The Kindness of Strangers
Courtesy of the Berlin Film Festival

Seven of the 17 films in the running for the 69th Berlin Golden Bear are from women filmmakers, a 41 percent share.

While Cannes dithers and Venice shrugs, Berlin is making real progress towards the goal of 50-50 gender representation.

Of the 17 titles in the competition lineup for the 2019 Berlin International Film Festival, seven, or 41 percent, are from female directors, it was announced Thursday.

That's not quite the 50 percent set out as a target by industry lobby group 5050 by 2020, but it's pretty close. And it is miles ahead of Cannes, which had three female directors among its 21 competition titles last year (14 percent), and Venice (one of 21, a measly 4.7 percent).

“If you make an effort, you can make progress,” Berlin festival director Dieter Kosslick told The Hollywood Reporter in an interview. “You can do things differently.”

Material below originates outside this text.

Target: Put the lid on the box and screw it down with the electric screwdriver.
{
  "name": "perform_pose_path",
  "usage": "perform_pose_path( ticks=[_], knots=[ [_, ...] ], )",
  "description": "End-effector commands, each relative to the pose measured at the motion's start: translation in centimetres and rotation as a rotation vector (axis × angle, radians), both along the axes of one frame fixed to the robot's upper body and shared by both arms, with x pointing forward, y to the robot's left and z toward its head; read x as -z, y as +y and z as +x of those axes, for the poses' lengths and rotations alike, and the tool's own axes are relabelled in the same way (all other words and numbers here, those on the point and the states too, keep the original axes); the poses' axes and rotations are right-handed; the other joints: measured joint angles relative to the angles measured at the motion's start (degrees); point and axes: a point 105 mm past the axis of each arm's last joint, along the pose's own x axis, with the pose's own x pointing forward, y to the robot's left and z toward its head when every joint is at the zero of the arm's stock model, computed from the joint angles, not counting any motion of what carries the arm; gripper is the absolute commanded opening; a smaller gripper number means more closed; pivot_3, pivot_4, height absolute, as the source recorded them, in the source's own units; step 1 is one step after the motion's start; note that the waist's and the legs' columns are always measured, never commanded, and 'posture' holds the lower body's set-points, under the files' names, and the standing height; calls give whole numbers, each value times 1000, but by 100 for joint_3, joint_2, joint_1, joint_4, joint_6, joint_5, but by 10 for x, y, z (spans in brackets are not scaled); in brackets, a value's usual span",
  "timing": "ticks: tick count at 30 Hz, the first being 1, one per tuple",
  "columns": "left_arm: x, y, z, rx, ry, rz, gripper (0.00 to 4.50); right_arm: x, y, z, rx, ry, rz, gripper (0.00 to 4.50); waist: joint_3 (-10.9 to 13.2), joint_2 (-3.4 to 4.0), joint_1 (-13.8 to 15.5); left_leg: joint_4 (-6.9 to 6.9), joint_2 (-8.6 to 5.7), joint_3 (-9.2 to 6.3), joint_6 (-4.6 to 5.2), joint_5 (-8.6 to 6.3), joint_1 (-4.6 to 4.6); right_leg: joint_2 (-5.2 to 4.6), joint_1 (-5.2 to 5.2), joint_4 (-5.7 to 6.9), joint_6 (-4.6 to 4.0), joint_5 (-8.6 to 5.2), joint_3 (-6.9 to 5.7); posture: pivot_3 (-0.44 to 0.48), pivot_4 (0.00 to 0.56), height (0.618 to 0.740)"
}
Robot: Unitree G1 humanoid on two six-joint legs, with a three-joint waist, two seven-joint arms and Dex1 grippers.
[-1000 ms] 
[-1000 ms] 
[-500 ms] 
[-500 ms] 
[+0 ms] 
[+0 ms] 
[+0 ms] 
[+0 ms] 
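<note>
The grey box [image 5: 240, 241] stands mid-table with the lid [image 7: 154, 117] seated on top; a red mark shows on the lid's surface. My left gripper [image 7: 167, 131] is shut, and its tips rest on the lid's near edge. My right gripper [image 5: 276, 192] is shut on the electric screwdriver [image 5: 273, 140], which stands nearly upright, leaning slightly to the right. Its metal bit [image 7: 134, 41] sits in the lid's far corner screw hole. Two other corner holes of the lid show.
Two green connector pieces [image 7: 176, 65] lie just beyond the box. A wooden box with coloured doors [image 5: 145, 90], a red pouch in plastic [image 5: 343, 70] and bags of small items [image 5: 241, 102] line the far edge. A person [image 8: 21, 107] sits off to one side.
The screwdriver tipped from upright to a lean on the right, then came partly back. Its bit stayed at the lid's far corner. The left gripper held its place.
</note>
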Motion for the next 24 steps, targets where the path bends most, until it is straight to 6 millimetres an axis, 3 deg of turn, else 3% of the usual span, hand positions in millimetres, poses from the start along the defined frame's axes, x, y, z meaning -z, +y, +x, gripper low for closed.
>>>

Kosslick is stepping down as Berlinale boss at the end of this year's festival, which is set to run Feb. 7-17. During his previous 17 Berlinales, a total of four female directors have won the fest's Golden Bear for best film, including the last two winners — Adina Pintilie for Touch Me Not and Ildiko Enyedi for On Body and Soul. That's equal to all the female winners of Venice's Golden Lion honor since its inauguration in 1946. And, infamously, only one woman has ever won Cannes' Palme d'Or for best film: Jane Campion for The Piano in 1993.

This year's Berlinale is set to open with Danish director Lone Scherfig's The Kindness of Strangers, a New York-set drama starring Zoe Kazan, Andrea Riseborough and Jay Baruchel. Other female filmmakers with features in competition at Berlin this year include Spanish director Isabel Coixet with her black-and-white period drama Elisa & Marcela; Polish auteur Agnieszka Holland with Mr. Jones; and German helmers Nora Fingscheidt and Angela Schanelec, who will celebrate the world premieres of their dramas System Crasher and I Was at Home, But, respectively. Macedonian filmmaker Teona Strugar Mitevska, whose drama God Exists, Her Name Is Petrunya follows a women who throws herself into a traditionally men-only ceremony, and Austria's Marie Kreutzer, whose The Ground Beneath My Feet focuses on a high-powered business executive who starts to lose her grip on reality, are also in the running.

They will compete with such (male) Berlin festival regulars such as Francois Ozon, represented this year with his Catholic drama By the Grace of God; Sweden's Hans Petter Moland, whose Out Stealing Horses will have its world premiere at the 69th Berlinale; and Chinese master Zhang Yimou, who returns with the historic drama One Second.

French actress Juliette Binoche heads this year's competition jury, which will pick the winners of Berlin's Gold and Silver Bears.

There are few high-profile standouts in this year's competition lineup, with the possible exception of Fatih Akin's The Golden Glove. It will be Akin's first film in competition in Berlin since the Hamburg-born director won in 2004 with Head-On. Coming on the heels of his well-received (and Golden Globe-winning) drama In the Fade, Golden Glove is one of the few Berlin competition films getting much attention ahead of the festival.

Also missing this year is Hollywood. Adam McKay's Vice, starring Christian Bale as former Vice President Dick Cheney, and Yuval Adler's The Operative, a thriller starring Diane Kruger and Martin Freeman, are the only titles in the main lineup with any traditional star power. Both are screening out of competition.

But for his final year as Berlinale boss, Kosslick has at the very least set a new high bar for gender representation. It remains for Cannes and Venice to follow.